Listing loaded models

from inference_sdk import InferenceHTTPClient

# Replace ROBOFLOW_API_KEY with your Roboflow API Key
CLIENT = InferenceHTTPClient(
    api_url="http://localhost:9001",
    api_key="ROBOFLOW_API_KEY"
)
CLIENT.list_loaded_models()

Async equivalent: list_loaded_models_async()

Getting specific model description

from inference_sdk import InferenceHTTPClient

# Replace ROBOFLOW_API_KEY with your Roboflow API Key
CLIENT = InferenceHTTPClient(
    api_url="http://localhost:9001",
    api_key="ROBOFLOW_API_KEY"
)
CLIENT.get_model_description(model_id="some/1", allow_loading=True)
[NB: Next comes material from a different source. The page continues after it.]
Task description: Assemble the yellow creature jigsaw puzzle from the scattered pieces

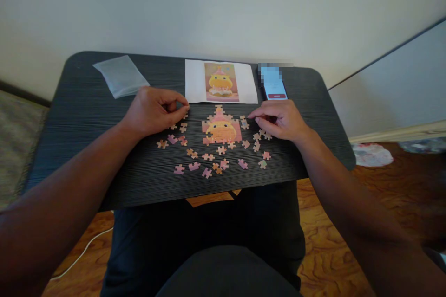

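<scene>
A partly assembled jigsaw puzzle (221, 129) with a yellow character lies on the dark table. My left hand (153, 110) is left of it, thumb and index fingertips together. Whatever they may pinch is too small to make out, and a puzzle piece (186, 115) shows partly just below the thumb. On the other side, my right hand (280, 118) rests low over the table with index finger and thumb apart. Its index fingertip is close beside a bluish puzzle piece (244, 123). Several loose pieces (208, 157) are spread around the assembled part.
Behind the puzzle lies a printed sheet (195, 81) with the same yellow character and a cake. A lit phone (275, 84) sits right of the sheet. A clear plastic bag (121, 76) lies at back left. The table (139, 178) stands against a pale wall.
</scene>
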### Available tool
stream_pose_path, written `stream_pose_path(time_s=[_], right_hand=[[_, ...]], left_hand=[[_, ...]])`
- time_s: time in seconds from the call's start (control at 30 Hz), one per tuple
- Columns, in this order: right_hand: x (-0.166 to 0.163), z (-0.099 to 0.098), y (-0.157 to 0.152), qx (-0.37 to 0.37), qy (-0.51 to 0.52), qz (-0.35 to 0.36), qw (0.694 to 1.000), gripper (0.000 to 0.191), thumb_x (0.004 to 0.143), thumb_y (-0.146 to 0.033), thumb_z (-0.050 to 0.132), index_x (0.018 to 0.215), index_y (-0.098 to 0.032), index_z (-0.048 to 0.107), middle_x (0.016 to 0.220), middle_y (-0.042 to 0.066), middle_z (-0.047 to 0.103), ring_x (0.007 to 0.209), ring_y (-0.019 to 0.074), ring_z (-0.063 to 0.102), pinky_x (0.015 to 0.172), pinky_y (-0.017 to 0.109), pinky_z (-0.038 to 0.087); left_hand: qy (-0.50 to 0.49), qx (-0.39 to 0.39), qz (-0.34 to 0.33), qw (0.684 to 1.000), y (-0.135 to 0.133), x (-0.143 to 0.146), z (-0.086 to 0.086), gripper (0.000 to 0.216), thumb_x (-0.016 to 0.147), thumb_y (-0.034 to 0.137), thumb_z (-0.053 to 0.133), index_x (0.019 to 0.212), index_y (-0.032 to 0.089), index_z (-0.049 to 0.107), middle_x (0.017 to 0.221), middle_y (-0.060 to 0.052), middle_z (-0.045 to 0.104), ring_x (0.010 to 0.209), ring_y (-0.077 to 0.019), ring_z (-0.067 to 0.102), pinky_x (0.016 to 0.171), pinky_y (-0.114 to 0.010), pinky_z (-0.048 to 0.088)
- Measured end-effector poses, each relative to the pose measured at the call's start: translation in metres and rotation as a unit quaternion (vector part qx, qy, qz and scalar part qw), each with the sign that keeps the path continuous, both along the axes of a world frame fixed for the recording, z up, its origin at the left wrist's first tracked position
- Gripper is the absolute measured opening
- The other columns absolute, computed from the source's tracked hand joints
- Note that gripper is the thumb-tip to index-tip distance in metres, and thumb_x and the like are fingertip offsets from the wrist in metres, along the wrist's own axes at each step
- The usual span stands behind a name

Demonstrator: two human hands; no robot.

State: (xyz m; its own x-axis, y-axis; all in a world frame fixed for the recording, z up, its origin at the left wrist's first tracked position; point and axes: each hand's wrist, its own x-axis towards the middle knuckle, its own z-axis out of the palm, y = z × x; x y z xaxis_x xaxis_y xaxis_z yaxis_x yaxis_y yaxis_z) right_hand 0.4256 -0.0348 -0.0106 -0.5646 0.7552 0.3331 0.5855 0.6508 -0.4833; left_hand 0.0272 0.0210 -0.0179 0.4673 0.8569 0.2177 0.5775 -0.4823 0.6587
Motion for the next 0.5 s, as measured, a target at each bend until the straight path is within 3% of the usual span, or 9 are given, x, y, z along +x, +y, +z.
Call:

If allow_loading is set to True: model will be loaded as side-effect if it is not already loaded. Default: True.

Async equivalent: get_model_description_async()

Loading model

from inference_sdk import InferenceHTTPClient

# Replace ROBOFLOW_API_KEY with your Roboflow API Key
CLIENT = InferenceHTTPClient(
    api_url="http://localhost:9001",
    api_key="ROBOFLOW_API_KEY"
)
CLIENT.load_model(model_id="some/1", set_as_default=True)

The pointed model will be loaded. If set_as_default is set to True: after successful load, model will be used as default model for the client. Default value: False.

Async equivalent: load_model_async()

Unloading model

from inference_sdk import InferenceHTTPClient

# Replace ROBOFLOW_API_KEY with your Roboflow API Key
CLIENT = InferenceHTTPClient(
    api_url="http://localhost:9001",
    api_key="ROBOFLOW_API_KEY"
)
CLIENT.unload_model(model_id="some/1")

Sometimes (to avoid OOM at server side) - unloading model will be required.

Async equivalent: unload_model_async()

Unloading all models

from inference_sdk import InferenceHTTPClient

# Replace ROBOFLOW_API_KEY with your Roboflow API Key
CLIENT = InferenceHTTPClient(
    api_url="http://localhost:9001",
    api_key="ROBOFLOW_API_KEY"
)
CLIENT.unload_all_models()

Async equivalent: unload_all_models_async()